Une histoire étudiante

Avant BQ, il y a eu les Booq, les premières liseuses créées avec Mundo Reader par un groupe d’ex-étudiants de Madrid. Fournissant en liseuses à la fois la Fnac et l’opérateur Movistar, les nouveaux entrepreneurs commencent à gagner leur crédibilité technologique dans un pays traversé par la crise.

Pourtant BQ s’accroche, porté par un idéal de technologie accessible à tous, en 2013 la société sort ses premiers smartphones Android. Avec un modèle qui se popularise : des appareils d’entrées de gamme qui correspondent au budget que les consommateurs européens veulent dépenser, sans subventions, ni forfait à engagement. Le succès commerciale est là, malgré un rapport qualité/prix en deçà des nouveaux constructeurs chinois tel que Huawei.

Enfin sur les smartphones, la marque se distingue en apportant pour la première fois au monde, Ubuntu sur un téléphone avec Canonical. Amenant ainsi le premier smartphone libre depuis l’échec des Firefox OS.

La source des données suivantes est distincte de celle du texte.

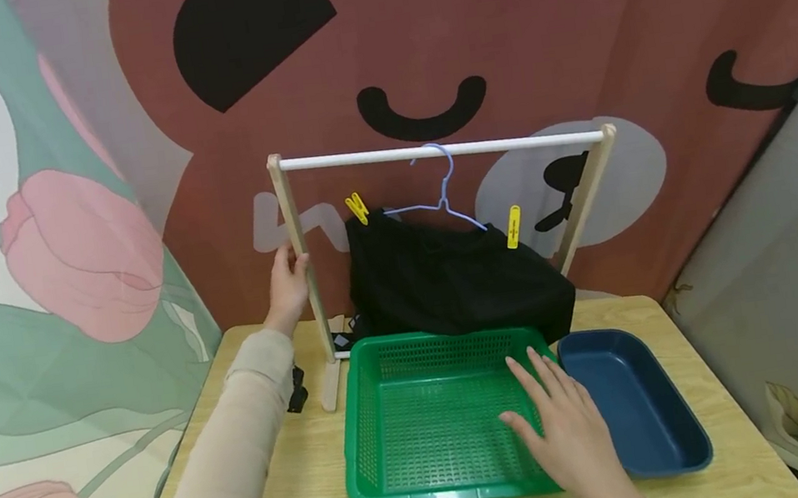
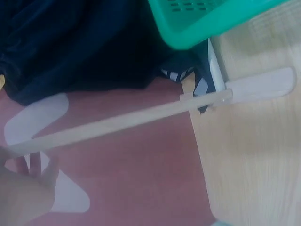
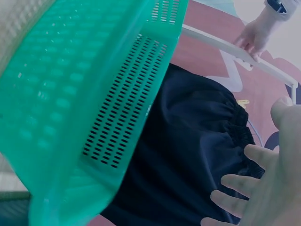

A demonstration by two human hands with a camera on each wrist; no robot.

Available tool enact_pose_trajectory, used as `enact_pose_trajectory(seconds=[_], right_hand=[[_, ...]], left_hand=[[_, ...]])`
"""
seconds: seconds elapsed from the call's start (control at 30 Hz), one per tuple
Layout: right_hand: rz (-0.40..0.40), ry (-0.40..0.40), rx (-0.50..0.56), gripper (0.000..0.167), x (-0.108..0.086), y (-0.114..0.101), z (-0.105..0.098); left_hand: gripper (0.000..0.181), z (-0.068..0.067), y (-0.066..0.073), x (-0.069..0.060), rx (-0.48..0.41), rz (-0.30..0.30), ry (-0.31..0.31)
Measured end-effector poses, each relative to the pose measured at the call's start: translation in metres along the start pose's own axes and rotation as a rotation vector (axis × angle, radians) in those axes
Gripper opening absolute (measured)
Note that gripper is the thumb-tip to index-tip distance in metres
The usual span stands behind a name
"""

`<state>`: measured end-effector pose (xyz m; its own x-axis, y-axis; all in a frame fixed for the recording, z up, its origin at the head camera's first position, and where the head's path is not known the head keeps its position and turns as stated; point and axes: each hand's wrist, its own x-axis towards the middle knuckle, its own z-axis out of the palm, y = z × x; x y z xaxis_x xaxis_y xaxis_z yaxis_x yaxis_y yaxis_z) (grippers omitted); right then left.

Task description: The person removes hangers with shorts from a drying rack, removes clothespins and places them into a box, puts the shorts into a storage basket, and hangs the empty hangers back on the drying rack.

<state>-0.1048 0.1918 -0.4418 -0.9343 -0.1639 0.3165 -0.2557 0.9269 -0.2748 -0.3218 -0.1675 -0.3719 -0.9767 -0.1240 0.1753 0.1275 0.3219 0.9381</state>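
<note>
My left hand [image 1: 288, 284] holds the left wooden post [image 1: 298, 245] of a small clothes rack, with the fingers behind it and the thumb at its front. In the left wrist view, that post slants across the picture from my fingers. A black garment [image 1: 441, 277] with a gathered waistband hangs from a blue hanger [image 1: 443, 193] on the rack's white bar [image 1: 506, 143]. Yellow clothespins [image 1: 513, 227] sit at both ends of the waistband. My right hand [image 1: 570, 428], fingers spread and holding nothing, hovers over the right side of a green basket [image 1: 394, 495].
A dark blue tray [image 1: 682, 422] stands on the wooden table [image 1: 301, 481], right of the basket. The basket sits directly in front of the garment. Near the rack's left foot [image 1: 331, 386] lies a small black object [image 1: 296, 390]. A printed curtain [image 1: 529, 30] hangs behind.
</note>
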Motion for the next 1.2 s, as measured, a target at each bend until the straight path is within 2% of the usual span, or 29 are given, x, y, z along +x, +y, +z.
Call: enact_pose_trajectory(seconds=[0.2, 0.4, 0.5, 0.73, 1.0, 1.2], right_hand=[[-0.062, 0.149, 0.049, 0.065, 0.005, -0.003, -0.007], [-0.144, 0.337, 0.088, 0.055, 0.022, -0.006, -0.026], [-0.172, 0.386, 0.090, 0.053, 0.031, -0.007, -0.038], [-0.181, 0.430, 0.091, 0.043, 0.055, -0.003, -0.063], [-0.104, 0.465, 0.165, 0.031, 0.090, 0.006, -0.082], [-0.020, 0.427, 0.183, 0.029, 0.112, 0.012, -0.086]], left_hand=[[0.046, -0.005, -0.002, 0.002, 0.057, -0.009, -0.065], [0.044, -0.004, 0.002, 0.002, 0.046, -0.016, -0.067], [0.044, -0.003, 0.002, 0.002, 0.052, -0.009, -0.065], [0.045, -0.004, -0.003, 0.001, 0.057, -0.016, -0.062], [0.044, -0.002, -0.004, -0.001, 0.048, -0.012, -0.057], [0.043, -0.003, -0.008, 0.003, 0.033, 0.004, -0.050]])
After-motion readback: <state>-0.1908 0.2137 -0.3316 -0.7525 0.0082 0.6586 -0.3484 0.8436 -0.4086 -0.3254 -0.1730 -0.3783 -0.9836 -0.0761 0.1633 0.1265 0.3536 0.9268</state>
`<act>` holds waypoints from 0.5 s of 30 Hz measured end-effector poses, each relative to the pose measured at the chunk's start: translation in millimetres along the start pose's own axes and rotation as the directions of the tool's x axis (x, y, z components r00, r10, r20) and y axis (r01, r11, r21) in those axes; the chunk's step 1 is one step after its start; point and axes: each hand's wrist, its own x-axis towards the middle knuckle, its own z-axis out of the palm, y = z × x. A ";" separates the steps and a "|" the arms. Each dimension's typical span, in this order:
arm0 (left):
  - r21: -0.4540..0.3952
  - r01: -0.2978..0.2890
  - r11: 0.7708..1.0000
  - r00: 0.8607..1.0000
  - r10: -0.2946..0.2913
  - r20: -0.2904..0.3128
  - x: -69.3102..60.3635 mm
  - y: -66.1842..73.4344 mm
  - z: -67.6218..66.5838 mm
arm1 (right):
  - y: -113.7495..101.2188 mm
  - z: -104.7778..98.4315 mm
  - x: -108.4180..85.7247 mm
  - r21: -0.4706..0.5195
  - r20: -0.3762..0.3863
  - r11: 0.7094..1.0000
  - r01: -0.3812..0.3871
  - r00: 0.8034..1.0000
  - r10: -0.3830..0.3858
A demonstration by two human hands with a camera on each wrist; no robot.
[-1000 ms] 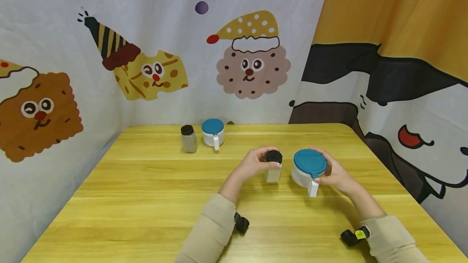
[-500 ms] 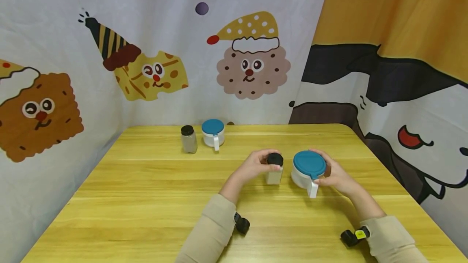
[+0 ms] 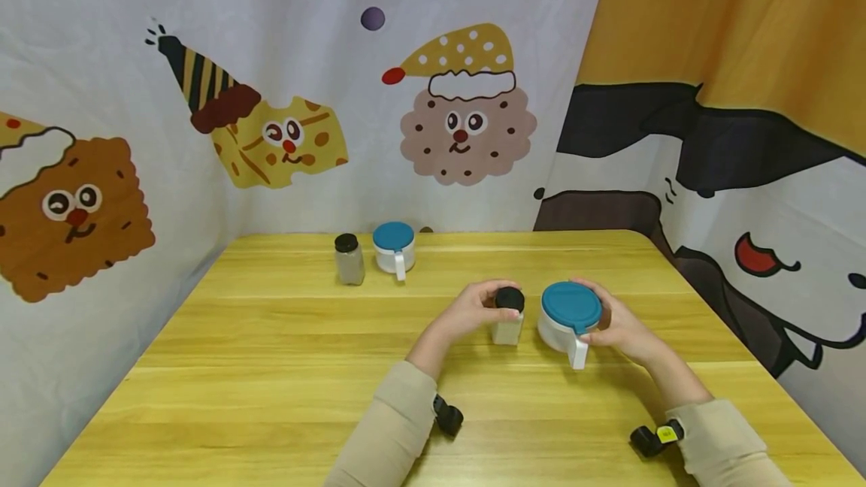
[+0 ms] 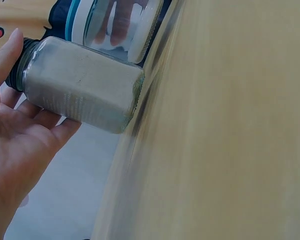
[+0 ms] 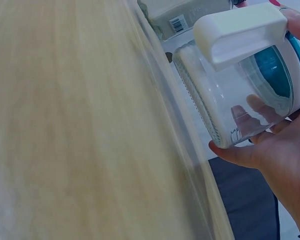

une passion pour la technologie pour tous

Mais derrière l’identité entrée de gamme de BQ se cache une volonté pour ses fondateurs d’apporter la technologie et ses évolutions de mode de vie à chaque consommateur. Ainsi après les smartphones à petits prix, BQ s’engage sur deux fronts : pédagogie numérique et impression 3D.

Pour BQ la technologie a une vocation de transformation sociale, mais seulement si elle est accessible à chaque foyer. Marqué par la crise espagnole, la société veut porter les évolutions tech dans un pays en difficulté. La première cible est les écoles espagnoles, subissant l’austérité, elles ont du mal à engager un virage numérique : BQ en a fait une mission. Son écosystème éducatif est centré sur l’Arduino, l’impression 3D et la programmation. Ainsi ils proposent un programme de robotique éducative et des logiciels d’apprentissage du code.

La seconde cible de BQ est l’implantation dans les foyers européens de l’impression 3D, qui reste minoritaire. En 2013, ils lancent la Witbox une imprimante 3D domestique : prix réduit et utilisation facile pour faire rentrer la révolution 3D dans les familles.